Artest, il quale ha minimizzato dichiarando che tornare a Houston non significava nulla perché nulla aveva fatto con quella squadra (e la cavalcata dell'anno passato Ron? Già dimenticata?), è ovviamente stato beccato dal pubblico, al quale non ha risparmiato qualche piccolo gesto provocatorio, salvo vedersi segnare da Ariza la tripla del pareggio con pochi secondi da giocare, con Trevor a mostrare le classiche tre dita alzate alla panchina della sua vecchia squadra. Prima di segnare quel tiro, l'ex Ucla aveva tirato con percentuali molto basse, sia per la nota difesa arcigna di Ron Ron, che per la probabile emozione nell'affrontare i vecchi compagni del titolo.

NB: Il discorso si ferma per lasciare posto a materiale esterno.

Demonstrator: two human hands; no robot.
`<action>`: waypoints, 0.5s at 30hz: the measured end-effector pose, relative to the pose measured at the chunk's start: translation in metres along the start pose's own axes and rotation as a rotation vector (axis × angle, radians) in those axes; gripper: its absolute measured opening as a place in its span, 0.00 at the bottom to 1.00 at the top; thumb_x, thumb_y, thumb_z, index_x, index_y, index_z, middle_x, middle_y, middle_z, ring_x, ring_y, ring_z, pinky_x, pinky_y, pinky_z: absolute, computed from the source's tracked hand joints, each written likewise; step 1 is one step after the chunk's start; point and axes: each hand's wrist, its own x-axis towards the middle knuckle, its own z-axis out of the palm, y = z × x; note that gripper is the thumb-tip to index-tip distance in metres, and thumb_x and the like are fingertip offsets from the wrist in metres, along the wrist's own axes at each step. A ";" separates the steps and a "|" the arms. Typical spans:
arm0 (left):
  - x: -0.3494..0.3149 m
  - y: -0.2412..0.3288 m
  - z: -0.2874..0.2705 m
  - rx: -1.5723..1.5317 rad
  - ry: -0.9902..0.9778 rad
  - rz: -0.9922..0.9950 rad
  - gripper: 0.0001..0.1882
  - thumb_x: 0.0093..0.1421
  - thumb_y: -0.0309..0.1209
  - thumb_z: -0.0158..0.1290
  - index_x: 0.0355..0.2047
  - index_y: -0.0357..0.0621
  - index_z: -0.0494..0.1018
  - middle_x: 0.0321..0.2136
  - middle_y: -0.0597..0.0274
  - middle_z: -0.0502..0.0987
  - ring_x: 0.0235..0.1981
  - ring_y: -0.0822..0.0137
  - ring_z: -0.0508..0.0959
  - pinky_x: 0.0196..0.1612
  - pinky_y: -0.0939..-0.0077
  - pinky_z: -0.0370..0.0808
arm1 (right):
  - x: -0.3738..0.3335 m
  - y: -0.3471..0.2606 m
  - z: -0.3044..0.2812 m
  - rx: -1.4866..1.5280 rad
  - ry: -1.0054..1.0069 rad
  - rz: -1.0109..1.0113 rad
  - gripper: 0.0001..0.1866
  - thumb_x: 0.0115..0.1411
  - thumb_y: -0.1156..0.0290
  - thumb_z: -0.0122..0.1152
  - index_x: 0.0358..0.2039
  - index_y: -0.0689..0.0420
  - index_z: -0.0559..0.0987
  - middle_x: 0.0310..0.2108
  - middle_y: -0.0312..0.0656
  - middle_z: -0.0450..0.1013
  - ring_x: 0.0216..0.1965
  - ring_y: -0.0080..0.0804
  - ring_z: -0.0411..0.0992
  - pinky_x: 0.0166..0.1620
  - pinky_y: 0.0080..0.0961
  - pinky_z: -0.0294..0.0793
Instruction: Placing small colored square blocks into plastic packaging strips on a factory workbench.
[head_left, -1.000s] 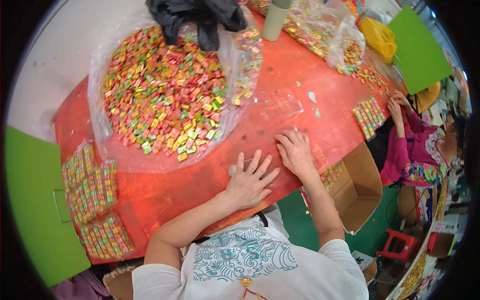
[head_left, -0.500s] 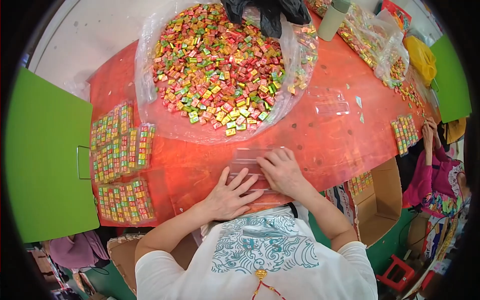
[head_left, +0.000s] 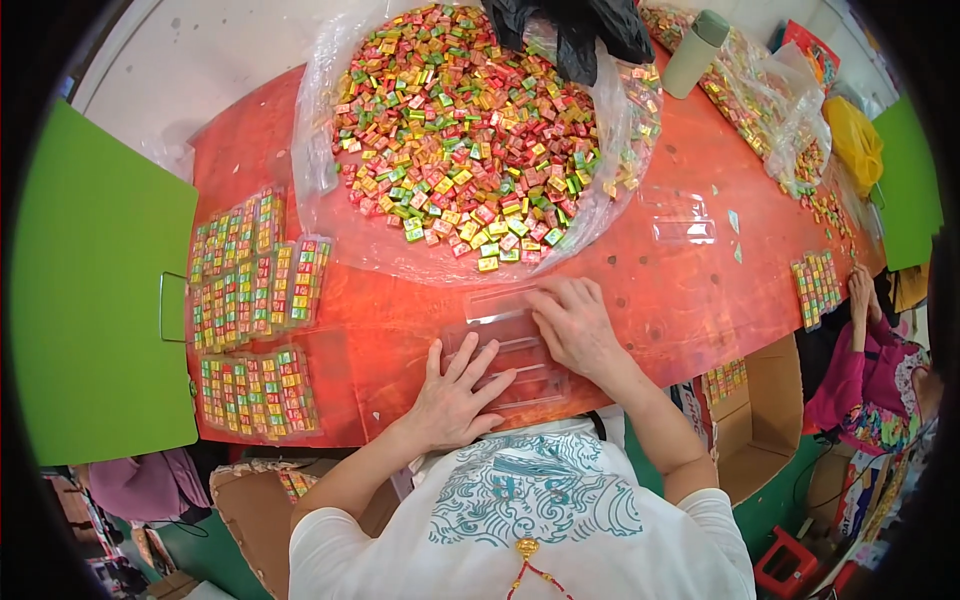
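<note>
Several clear plastic trays [head_left: 520, 347] with long grooves lie at the table's near edge, in front of my body. My left hand [head_left: 455, 395] rests on their left side with its fingers spread and holds nothing. On the right, my right hand [head_left: 578, 330] is bent, its fingers close together at the right end of the farthest clear tray [head_left: 500, 301]. That tray appears pinched there, though its thumb side is partly hidden. Beyond the trays, a heap of small wrapped candies [head_left: 465, 140] in red, yellow, green and orange lies on a spread clear plastic bag [head_left: 375, 255].
Filled candy trays [head_left: 255, 395] are stacked at the left, beside a green panel [head_left: 100, 290]. A black bag [head_left: 580, 35], a bottle [head_left: 695, 55] and more clear trays [head_left: 683, 220] are farther off. At the right, another person's hands [head_left: 862, 292] are near a filled tray [head_left: 816, 288].
My left hand has slid slightly left and nearer to me on the trays. The farthest tray sits apart from the others at my right fingers. The whole view has shifted a little.
</note>
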 end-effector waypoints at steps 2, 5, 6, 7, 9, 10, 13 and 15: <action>0.004 -0.005 -0.004 -0.020 0.074 0.023 0.34 0.59 0.45 0.59 0.66 0.55 0.68 0.71 0.47 0.56 0.73 0.43 0.51 0.68 0.28 0.43 | 0.010 0.006 -0.004 -0.127 0.043 0.015 0.17 0.57 0.75 0.63 0.49 0.55 0.78 0.51 0.43 0.72 0.49 0.42 0.71 0.54 0.41 0.65; 0.021 -0.016 -0.015 -0.055 0.180 0.013 0.32 0.61 0.43 0.58 0.64 0.49 0.69 0.70 0.46 0.59 0.73 0.45 0.53 0.68 0.31 0.46 | 0.022 0.019 -0.002 -0.201 0.036 -0.005 0.17 0.57 0.76 0.61 0.49 0.56 0.78 0.52 0.42 0.72 0.50 0.40 0.71 0.55 0.40 0.64; 0.030 -0.021 -0.021 -0.066 0.220 -0.026 0.31 0.61 0.42 0.57 0.63 0.47 0.69 0.69 0.46 0.60 0.73 0.46 0.54 0.68 0.32 0.47 | 0.025 0.021 0.000 -0.245 0.016 -0.024 0.17 0.57 0.76 0.61 0.49 0.56 0.78 0.51 0.41 0.72 0.51 0.39 0.71 0.55 0.40 0.64; 0.040 -0.025 -0.025 -0.047 0.261 -0.047 0.30 0.63 0.41 0.55 0.64 0.45 0.68 0.68 0.47 0.61 0.71 0.47 0.56 0.68 0.35 0.49 | 0.023 0.026 0.002 -0.250 0.017 -0.025 0.17 0.57 0.76 0.61 0.49 0.56 0.78 0.51 0.41 0.72 0.51 0.39 0.71 0.55 0.40 0.64; 0.056 -0.039 -0.023 -0.044 0.261 -0.095 0.30 0.64 0.41 0.54 0.64 0.45 0.67 0.68 0.47 0.62 0.71 0.46 0.58 0.68 0.35 0.49 | 0.015 0.036 0.008 -0.267 -0.063 -0.016 0.17 0.56 0.77 0.60 0.47 0.56 0.79 0.49 0.38 0.74 0.50 0.36 0.71 0.55 0.39 0.63; 0.060 -0.046 -0.019 -0.039 0.256 -0.149 0.30 0.65 0.42 0.52 0.65 0.44 0.67 0.68 0.48 0.62 0.70 0.45 0.59 0.68 0.36 0.50 | 0.013 0.036 0.007 -0.268 -0.063 -0.018 0.17 0.56 0.77 0.60 0.47 0.56 0.79 0.49 0.38 0.74 0.50 0.36 0.71 0.55 0.39 0.63; 0.063 -0.058 -0.011 -0.043 0.188 -0.203 0.30 0.67 0.43 0.49 0.66 0.43 0.65 0.67 0.50 0.64 0.70 0.47 0.59 0.69 0.37 0.49 | 0.007 0.035 0.006 -0.299 -0.103 0.005 0.15 0.56 0.77 0.59 0.46 0.55 0.79 0.46 0.36 0.74 0.48 0.36 0.71 0.55 0.38 0.63; 0.062 -0.056 -0.008 -0.012 0.154 -0.219 0.29 0.69 0.43 0.47 0.67 0.44 0.65 0.66 0.51 0.65 0.70 0.49 0.59 0.70 0.39 0.48 | 0.003 0.034 0.006 -0.287 -0.082 0.028 0.15 0.56 0.78 0.58 0.45 0.55 0.79 0.45 0.38 0.74 0.46 0.37 0.71 0.55 0.38 0.63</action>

Il fatto che i Rockets abbiano saputo tenere testa alla favorita ad Ovest, che abbiano vinto la battaglia a rimbalzo per 54-48, e che ben sei membri di squadra abbiano segnato più di 10 punti, non fa che confermare le statistiche esposte sopra, ed a patto di lavorare sui palloni persi in attacco, determinanti per questa sconfitta, tutto ciò significa che questa è una franchigia che lotterà fino in fondo per raggiungere dei playoffs che sulla carta le sono stati troppo presto preclusi.
What's Next
I prossimi dieci giorni presentano un'importante sfida casalinga contro Oklahoma City, da non sottovalutare assolutamente visto l'inizio di stagione di Durant e compagnia, quindi ci sarà un riposo di ben tre giorni, utile per ricaricare le pile ed affrontare la vicina trasferta a Dallas, altro impegno di alto livello, molto importante per la division. Seguiranno i Grizzlies di nuovo al Toyota Center, quindi una doppia gita californiana, prima tappa Sacramento, mentre la seconda sarà un'altra sfida infuocata con Artest, stavolta allo Staples Center.